PXE-Booting VM – Why Aggressively Seeks Reverse ARP?

arpdhcppxe-bootvmware-esxi

Reverse ARP is.. well, pretty much dead, as far as I'm aware? One of the great Internet success stories in killing off a protocol? It's been deprecated in favor of BOOTP (and later, DHCP) for almost three decades.

So, I was a little surprised to notice a VM mercilessly asking for an IP address via RARP during a PXE boot – even after getting a perfectly good IP address via DHCP.


At the start of the boot, the first broadcast packet that gets sent is a Reverse ARP packet, followed immediately by a DHCP broadcast.

20:31:19.408086 ARP, Reverse Request who-is 00:0c:29:20:fd:ce tell 00:0c:29:20:fd:ce, length 46
20:31:19.441857 IP 0.0.0.0.68 > 255.255.255.255.67: BOOTP/DHCP, Request from 00:0c:29:20:fd:ce, length 548
20:31:19.443536 IP 192.168.100.1.67 > 255.255.255.255.68: BOOTP/DHCP, Reply, length 300

Apparently it doesn't like that first DHCP response, as it waits for another (note that I'm only capturing broadcast packets, so tcpdump doesn't see the rest of the DHCP conversation), but not before sending another couple of RARP requests:

20:31:19.935341 ARP, Reverse Request who-is 00:0c:29:20:fd:ce tell 00:0c:29:20:fd:ce, length 46
20:31:20.935426 ARP, Reverse Request who-is 00:0c:29:20:fd:ce tell 00:0c:29:20:fd:ce, length 46
20:31:21.500371 IP 0.0.0.0.68 > 255.255.255.255.67: BOOTP/DHCP, Request from 00:0c:29:20:fd:ce, length 548
20:31:21.501288 IP 192.168.100.1.67 > 255.255.255.255.68: BOOTP/DHCP, Reply, length 300
20:31:21.504278 ARP, Request who-has 192.168.100.40 tell 192.168.100.6, length 46
20:31:22.935467 ARP, Reverse Request who-is 00:0c:29:20:fd:ce tell 00:0c:29:20:fd:ce, length 46

Ok, great; it got an IP, then ARP'd for the PXE server so that it could fire up the TFTP. It snuck another RARP in there at the end, fine. Now it's all the way into the pxelinux environment:

pxe

And then? Another RARP request, exactly 1 second after the last one.
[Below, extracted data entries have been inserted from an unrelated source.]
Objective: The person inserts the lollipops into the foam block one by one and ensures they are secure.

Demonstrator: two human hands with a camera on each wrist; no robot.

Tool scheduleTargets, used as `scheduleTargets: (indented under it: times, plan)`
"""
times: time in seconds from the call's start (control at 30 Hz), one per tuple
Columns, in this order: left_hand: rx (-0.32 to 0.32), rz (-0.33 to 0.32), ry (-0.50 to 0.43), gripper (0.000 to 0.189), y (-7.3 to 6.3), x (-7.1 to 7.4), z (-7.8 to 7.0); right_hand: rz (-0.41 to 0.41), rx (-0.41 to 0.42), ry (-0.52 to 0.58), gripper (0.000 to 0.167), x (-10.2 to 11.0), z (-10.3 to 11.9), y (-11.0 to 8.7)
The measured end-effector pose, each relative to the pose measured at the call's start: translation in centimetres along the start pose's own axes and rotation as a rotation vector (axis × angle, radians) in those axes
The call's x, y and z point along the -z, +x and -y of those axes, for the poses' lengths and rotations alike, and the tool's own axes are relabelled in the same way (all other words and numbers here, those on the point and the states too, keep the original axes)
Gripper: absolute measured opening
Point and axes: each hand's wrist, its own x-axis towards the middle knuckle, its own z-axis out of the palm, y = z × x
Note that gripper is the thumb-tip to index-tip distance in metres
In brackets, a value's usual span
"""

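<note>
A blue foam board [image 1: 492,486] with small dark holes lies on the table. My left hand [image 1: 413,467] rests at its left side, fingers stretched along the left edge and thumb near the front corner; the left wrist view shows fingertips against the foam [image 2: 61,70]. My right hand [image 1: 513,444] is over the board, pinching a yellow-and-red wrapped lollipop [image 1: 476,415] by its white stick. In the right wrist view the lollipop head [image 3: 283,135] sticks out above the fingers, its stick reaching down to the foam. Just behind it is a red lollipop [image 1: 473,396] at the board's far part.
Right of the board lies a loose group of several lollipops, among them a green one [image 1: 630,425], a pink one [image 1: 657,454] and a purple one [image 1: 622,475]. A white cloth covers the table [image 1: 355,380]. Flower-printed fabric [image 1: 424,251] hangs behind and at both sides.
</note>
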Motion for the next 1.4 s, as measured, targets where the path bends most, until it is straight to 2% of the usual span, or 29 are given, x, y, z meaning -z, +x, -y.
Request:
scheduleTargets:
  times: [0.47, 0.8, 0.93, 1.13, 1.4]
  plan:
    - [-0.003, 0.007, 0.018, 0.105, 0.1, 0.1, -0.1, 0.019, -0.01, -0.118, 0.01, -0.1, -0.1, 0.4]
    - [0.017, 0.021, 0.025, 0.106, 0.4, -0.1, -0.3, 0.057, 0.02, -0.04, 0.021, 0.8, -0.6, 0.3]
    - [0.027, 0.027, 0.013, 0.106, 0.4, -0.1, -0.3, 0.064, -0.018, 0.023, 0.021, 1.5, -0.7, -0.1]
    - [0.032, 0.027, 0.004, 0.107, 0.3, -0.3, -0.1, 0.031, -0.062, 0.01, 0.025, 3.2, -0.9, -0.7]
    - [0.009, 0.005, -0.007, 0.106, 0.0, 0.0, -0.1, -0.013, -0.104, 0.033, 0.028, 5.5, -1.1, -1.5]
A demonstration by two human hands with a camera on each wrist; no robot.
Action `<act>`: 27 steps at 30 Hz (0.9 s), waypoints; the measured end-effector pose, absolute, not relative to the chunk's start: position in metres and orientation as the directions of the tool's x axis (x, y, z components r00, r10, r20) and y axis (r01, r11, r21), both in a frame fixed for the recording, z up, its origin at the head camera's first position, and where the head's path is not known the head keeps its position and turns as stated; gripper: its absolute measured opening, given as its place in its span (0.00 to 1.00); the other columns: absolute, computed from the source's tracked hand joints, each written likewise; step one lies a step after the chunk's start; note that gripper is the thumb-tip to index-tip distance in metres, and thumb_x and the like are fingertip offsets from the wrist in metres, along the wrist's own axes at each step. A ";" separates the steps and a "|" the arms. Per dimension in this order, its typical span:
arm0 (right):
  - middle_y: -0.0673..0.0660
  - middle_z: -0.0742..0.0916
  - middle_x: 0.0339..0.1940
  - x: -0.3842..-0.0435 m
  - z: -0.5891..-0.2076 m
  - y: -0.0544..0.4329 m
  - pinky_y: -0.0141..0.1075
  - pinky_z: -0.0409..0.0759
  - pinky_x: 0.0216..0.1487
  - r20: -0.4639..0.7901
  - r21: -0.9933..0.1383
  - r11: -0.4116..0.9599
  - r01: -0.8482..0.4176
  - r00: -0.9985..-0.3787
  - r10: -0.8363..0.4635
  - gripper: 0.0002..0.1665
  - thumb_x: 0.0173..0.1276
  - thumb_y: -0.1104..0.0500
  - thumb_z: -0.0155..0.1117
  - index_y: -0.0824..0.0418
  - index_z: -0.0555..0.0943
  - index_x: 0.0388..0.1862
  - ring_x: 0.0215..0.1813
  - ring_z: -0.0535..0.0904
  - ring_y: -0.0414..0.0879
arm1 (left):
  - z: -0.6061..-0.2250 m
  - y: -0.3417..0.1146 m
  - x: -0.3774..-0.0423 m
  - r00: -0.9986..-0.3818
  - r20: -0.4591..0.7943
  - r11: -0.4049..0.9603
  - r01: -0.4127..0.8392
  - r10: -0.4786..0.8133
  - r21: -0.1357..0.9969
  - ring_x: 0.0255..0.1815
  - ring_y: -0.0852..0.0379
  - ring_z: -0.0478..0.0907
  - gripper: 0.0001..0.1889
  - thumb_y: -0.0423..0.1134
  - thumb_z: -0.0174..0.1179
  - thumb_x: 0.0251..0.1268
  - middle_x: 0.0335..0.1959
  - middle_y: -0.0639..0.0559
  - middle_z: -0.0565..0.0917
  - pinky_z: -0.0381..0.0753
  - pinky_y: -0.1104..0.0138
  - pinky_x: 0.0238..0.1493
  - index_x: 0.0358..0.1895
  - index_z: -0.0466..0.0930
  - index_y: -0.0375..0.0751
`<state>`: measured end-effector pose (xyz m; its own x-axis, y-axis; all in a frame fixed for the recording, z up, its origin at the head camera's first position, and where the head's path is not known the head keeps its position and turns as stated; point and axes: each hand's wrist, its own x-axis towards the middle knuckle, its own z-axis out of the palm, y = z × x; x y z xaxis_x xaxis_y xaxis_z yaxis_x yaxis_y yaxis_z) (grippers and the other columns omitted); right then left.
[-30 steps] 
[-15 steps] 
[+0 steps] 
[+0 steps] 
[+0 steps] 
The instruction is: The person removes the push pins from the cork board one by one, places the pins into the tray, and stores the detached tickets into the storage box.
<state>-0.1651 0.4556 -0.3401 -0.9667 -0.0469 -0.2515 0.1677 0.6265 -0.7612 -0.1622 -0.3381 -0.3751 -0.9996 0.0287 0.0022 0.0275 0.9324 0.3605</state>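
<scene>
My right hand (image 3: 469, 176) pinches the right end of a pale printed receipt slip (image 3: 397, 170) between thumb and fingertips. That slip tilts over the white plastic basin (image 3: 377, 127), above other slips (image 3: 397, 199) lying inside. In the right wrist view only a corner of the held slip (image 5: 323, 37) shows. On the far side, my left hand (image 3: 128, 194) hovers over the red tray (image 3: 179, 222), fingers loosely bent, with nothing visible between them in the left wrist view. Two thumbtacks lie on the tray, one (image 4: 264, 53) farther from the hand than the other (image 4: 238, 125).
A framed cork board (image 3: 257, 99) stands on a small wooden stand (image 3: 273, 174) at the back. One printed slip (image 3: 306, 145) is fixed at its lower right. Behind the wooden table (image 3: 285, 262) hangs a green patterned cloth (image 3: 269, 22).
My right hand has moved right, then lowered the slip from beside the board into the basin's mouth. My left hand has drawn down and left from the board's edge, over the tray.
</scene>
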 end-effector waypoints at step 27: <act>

20:31:23.935340 ARP, Reverse Request who-is 00:0c:29:20:fd:ce tell 00:0c:29:20:fd:ce, length 46

And another, exactly 2 seconds later.

20:31:25.935384 ARP, Reverse Request who-is 00:0c:29:20:fd:ce tell 00:0c:29:20:fd:ce, length 46

And then some. 3 seconds later, 5 seconds after that, 8 seconds, 13 seconds, 21 seconds.. and at that point it finally subsides.

20:31:28.935548 ARP, Reverse Request who-is 00:0c:29:20:fd:ce tell 00:0c:29:20:fd:ce, length 46
20:31:33.935518 ARP, Reverse Request who-is 00:0c:29:20:fd:ce tell 00:0c:29:20:fd:ce, length 46
20:31:41.935633 ARP, Reverse Request who-is 00:0c:29:20:fd:ce tell 00:0c:29:20:fd:ce, length 46
20:31:54.935970 ARP, Reverse Request who-is 00:0c:29:20:fd:ce tell 00:0c:29:20:fd:ce, length 46
20:32:15.936232 ARP, Reverse Request who-is 00:0c:29:20:fd:ce tell 00:0c:29:20:fd:ce, length 46

All while in the pxelinux environment, with a working IP address already bound to that NIC.


So, does anyone have any idea what this VM (or rather, every ESX(i) VM, at least on 4.1 and 5.0) is thinking?

I've verified that it occurs on both the emulated E1000 as well as the vmxnet3 device; is this a bit of "special" behavior of the VMware PXE code, or is this a typical behavior of any ol' PXE code?

Does it make any kind of sense for it to be looking for RARP at all since as a protocol it's not able to provide any PXE server information (as far as I know)?

Do I need to bite the bullet and set up rarpd to see how the PXE device will react to it?

Best Answer

I may be wrong but this seems like RARP packets sent by vkernel if vswitch has 'Notify Switches' configuration on, which is on by default.